# Project 2: DROP OUT CLASSIFIER
(by: Martin Marsal, Benedikt Allmendinger, Christian Diegmann; Heilbronn University, Germany, November 2024)

This project implements and evaluates four different models to classify how likely it is for a student to drop out.

# Preprocessing Data

- Normalisieren von Daten? Dadurch wird training schneller, ohne Zusammenhangsverlust
- Biased Features raus? nö, alle wichtig
- Ausreißer raus

In [None]:
import pandas as pd
import matplotlib.pyplot as plt
import numpy as np
from sklearn.metrics import accuracy_score, classification_report, confusion_matrix
from sklearn.model_selection import cross_val_score

In [None]:
# Convert csv file to a pandas DataFrame
df = pd.read_csv('student_data.csv')

# Strip any leading/trailing spaces from column names
df.columns = df.columns.str.strip()

foundNull = df.isnull().values.any()

if foundNull:
    raise TypeError('Found null value in DataFrame.')
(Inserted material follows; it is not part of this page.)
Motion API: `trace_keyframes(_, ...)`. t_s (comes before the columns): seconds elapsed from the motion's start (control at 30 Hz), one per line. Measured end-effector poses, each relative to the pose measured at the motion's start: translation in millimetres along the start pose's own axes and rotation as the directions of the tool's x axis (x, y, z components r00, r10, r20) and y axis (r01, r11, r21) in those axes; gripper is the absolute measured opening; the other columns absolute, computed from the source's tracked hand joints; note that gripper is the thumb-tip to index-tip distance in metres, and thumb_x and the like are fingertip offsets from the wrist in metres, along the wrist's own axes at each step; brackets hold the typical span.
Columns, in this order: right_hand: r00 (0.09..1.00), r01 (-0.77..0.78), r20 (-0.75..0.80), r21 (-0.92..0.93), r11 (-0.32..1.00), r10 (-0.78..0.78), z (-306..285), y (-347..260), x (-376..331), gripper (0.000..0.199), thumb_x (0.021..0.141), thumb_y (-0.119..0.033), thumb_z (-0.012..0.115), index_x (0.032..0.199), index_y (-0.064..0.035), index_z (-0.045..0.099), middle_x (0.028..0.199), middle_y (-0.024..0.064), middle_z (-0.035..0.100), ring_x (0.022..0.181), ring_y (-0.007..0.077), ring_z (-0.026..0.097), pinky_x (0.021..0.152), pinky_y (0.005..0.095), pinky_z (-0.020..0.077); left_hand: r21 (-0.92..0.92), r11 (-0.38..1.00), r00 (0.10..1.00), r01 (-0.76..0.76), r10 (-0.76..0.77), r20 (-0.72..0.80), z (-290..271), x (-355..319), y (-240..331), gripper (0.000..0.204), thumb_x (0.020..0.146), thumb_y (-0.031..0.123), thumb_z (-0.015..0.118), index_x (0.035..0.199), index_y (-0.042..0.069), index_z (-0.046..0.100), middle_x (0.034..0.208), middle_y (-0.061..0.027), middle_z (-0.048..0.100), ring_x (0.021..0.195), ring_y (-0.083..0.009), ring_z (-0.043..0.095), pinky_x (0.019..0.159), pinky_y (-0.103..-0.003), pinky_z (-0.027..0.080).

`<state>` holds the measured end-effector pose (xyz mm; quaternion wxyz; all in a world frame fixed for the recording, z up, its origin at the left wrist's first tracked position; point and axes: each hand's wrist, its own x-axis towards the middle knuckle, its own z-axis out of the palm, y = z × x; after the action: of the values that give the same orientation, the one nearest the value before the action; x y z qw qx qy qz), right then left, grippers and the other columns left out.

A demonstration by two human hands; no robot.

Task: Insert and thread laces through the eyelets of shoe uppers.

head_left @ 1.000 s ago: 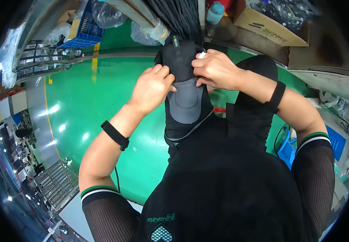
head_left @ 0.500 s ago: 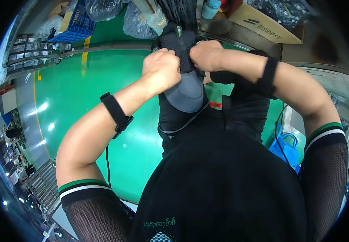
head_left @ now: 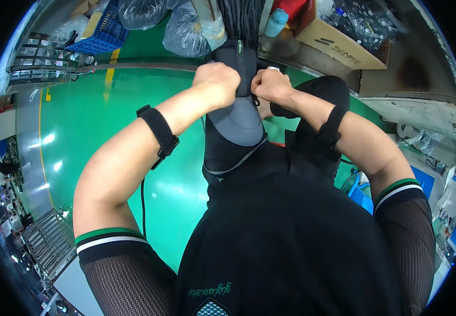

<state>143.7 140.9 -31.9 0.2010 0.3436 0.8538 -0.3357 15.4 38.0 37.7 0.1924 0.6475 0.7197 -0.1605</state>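
Note:
A black shoe with a smooth dark-grey toe rests on my left thigh, toe toward me. Its black tongue shows between my hands, with a small green tag near the top. My left hand is closed in a fist against the left side of the lacing area. On the opposite side my right hand is closed, fingers bent in at the shoe's edge. Under it a short piece of dark lace pokes out. Both sets of fingertips are largely hidden.
Long black laces hang in a thick bundle beyond the shoe. Stuffed clear bags and a blue crate stand far left. At the far right are a light-blue bottle and a cardboard box of plastic-wrapped items.
My right forearm has come inward and lower, and the right hand has turned a little, its fingers now more bent at the shoe. The left hand has shifted slightly right. The shoe stays on my thigh.

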Motion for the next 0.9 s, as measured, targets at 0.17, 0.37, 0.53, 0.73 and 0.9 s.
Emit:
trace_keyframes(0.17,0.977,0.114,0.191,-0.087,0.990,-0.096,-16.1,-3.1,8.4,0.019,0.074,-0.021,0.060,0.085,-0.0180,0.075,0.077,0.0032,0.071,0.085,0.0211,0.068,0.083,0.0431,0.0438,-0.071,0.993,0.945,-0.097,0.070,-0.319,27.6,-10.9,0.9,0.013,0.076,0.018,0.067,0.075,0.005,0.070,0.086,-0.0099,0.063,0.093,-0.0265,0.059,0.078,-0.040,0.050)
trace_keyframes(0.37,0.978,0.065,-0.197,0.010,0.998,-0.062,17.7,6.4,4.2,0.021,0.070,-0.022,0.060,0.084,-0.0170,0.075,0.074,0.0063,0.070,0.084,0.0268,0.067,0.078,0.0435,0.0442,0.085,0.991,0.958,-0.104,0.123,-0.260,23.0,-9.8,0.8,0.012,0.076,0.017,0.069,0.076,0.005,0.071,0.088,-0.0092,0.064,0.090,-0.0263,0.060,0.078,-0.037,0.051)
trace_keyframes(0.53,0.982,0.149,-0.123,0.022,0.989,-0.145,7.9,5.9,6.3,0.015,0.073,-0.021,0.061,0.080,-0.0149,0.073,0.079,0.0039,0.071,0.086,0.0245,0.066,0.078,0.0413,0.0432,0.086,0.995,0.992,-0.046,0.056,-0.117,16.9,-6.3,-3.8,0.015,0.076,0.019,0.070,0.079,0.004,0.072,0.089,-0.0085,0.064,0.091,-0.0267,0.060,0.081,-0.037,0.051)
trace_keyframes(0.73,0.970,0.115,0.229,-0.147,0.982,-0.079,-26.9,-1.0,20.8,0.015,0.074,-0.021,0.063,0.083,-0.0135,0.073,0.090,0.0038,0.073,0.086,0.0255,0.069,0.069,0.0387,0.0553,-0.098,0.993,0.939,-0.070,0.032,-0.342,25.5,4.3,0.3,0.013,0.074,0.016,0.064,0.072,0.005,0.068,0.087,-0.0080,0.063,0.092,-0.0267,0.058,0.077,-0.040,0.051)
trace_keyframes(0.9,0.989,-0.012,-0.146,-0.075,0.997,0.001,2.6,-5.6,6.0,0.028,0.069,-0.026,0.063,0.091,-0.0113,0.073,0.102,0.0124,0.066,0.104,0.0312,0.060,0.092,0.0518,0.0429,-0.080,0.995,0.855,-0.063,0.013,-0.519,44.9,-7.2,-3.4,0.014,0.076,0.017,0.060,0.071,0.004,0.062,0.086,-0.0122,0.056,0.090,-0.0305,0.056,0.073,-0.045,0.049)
# Rounding to two decimal places
df['Curricular units 2nd sem (grade)'] = df['Curricular units 2nd sem (grade)'].round(2)
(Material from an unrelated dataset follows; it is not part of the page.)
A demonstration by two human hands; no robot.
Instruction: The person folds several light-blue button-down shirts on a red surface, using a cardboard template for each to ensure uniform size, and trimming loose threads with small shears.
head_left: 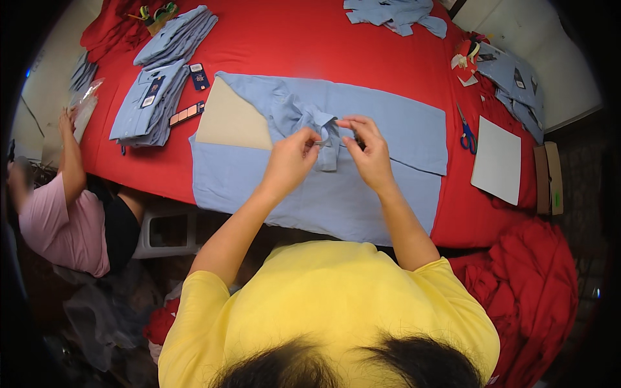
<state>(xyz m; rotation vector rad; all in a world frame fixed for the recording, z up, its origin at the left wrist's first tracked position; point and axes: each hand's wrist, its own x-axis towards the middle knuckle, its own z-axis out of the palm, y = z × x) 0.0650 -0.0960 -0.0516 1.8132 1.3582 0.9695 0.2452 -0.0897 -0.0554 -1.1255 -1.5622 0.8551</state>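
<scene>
I find the light-blue shirt (362,187) lying flat on the red tabletop (291,39), mid-fold. Left hand (289,160) and right hand (369,150) each have their grip pinched on its collar (325,132); next, I judge, steady fastening there.

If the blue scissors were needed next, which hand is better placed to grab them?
The right hand, probably. The scissors lie on the red table to the right of the shirt, on that hand's side. The left hand would have to cross over the right.
</scene>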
# Mapping the target values to level of risk:
df['Target'] = df['Target'].map({'Dropout': 2, 'Enrolled': 1, 'Graduate': 0})

# Create array with feature names for feature relevancy later
feature_names = df.columns

# Print the DataFrame
print(df)

# Visualise how the features correlate with each other
Calculate and visualise how the features correlate with each other and with the labels. Pick an interesting correlation
and discuss it.

In [None]:
correlation_matrix = df.corr()

# Create a figure and axis
plt.figure(figsize=(10, 8))

# Use imshow to display the correlation matrix
plt.imshow(correlation_matrix, cmap='coolwarm', interpolation='none')

# Add colorbar
plt.colorbar()

# Add labels for rows and columns
plt.xticks(np.arange(len(correlation_matrix.columns)), correlation_matrix.columns, rotation=90)
plt.yticks(np.arange(len(correlation_matrix.columns)), correlation_matrix.columns)

# Add title
plt.title('Feature Correlation Matrix')

# Show plot
plt.show()

# Flatten the matrix to sort and identify the highest correlations
correlation_pairs = correlation_matrix.unstack()
sorted_pairs = correlation_pairs.sort_values(key=abs, ascending=False)
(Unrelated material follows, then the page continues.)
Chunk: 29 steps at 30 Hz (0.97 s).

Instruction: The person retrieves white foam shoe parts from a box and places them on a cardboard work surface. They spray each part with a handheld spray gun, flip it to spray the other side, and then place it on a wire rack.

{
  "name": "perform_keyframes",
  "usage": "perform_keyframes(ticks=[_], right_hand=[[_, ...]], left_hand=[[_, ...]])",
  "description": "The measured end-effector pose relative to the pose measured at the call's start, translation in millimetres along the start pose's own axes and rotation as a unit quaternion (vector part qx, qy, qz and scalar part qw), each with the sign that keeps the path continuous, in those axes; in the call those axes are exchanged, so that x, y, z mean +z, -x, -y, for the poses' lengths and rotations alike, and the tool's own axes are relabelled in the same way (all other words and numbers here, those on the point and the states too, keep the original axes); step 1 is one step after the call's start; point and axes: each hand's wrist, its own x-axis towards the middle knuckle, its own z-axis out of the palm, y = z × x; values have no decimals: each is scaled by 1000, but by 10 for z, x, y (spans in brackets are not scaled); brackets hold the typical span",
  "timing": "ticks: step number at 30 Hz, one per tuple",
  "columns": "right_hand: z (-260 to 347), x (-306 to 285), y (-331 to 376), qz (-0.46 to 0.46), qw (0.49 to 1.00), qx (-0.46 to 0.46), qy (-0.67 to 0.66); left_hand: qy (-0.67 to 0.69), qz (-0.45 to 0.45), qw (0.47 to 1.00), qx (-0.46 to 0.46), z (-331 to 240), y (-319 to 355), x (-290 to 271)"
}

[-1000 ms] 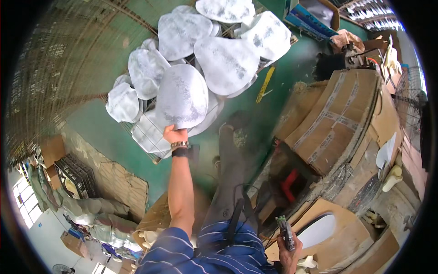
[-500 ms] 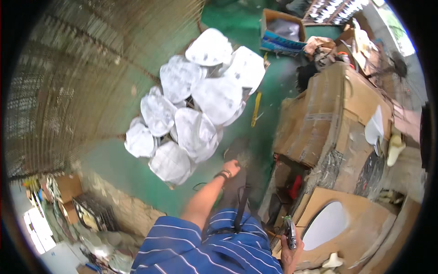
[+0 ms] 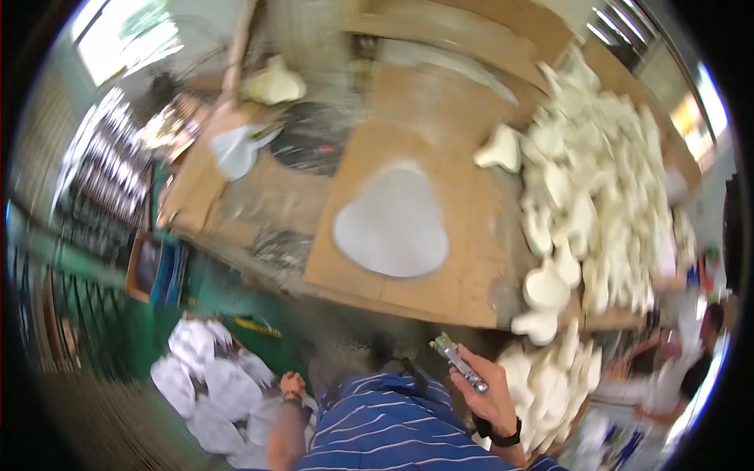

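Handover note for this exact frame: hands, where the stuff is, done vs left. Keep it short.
Left hand: down at the stack of white sheets on the green floor; grip unclear.
Right hand: shut on a slim metal tool.
Workbench: one rounded grey sheet lies flat; a heap of white cut pieces fills its right side.
Done: many pieces cut out, judging by that heap.
Left: the floor stack is unworked.

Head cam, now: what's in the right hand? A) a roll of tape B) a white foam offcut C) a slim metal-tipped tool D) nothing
C: the right hand is closed around a slim tool with a shiny metallic body, its tip pointing up toward the cardboard-topped table. The left hand hangs low by the stack of white pieces on the floor.
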Motion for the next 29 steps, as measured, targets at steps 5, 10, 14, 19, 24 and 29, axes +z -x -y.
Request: perform_keyframes(ticks=[5,10,14,19,24,29], right_hand=[[-227,-503,397,-106,992,65,-26],[-282,-472,834,-180,978,80,-64],[-173,-462,866,-202,977,56,-36],[63,-435,663,-233,972,-13,-2],[234,-358,465,-185,983,-22,-1],[333,-424,359,-91,995,-29,-25]], left_hand=[[-579,-544,596,114,123,-337,229],[-922,-286,237,-108,-399,-823,882],[-988,-88,15,-126,-630,-1334,1268],[-671,-357,646,75,-72,-1760,1689],[-700,-402,589,25,23,-1505,1604],[-956,-97,-85,-262,-446,-881,915]])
# Display top 10 correlations (excluding self-correlation at 1.0)
print("Top 10 Correlations")
print(sorted_pairs.drop_duplicates().head(10))

## Discussion

Curricular units (credited, enrolled, approved) from the first and second semesters tend to have a strong correlation. This is logical, as an individual's performance and workload are generally consistent across semesters.  

Similarly, the occupations of the mother and father show a notable correlation.  

There is also a strong correlation between nationality and being classified as "international." This can be explained by the fact that international students typically have a different nationality than non-international students, while non-international students are usually of the same nationality.


In [None]:
from sklearn.preprocessing import StandardScaler

# Shuffle the DataFrame and reset the index
shuffle_df = df.sample(frac=1, random_state=42).reset_index(drop=True)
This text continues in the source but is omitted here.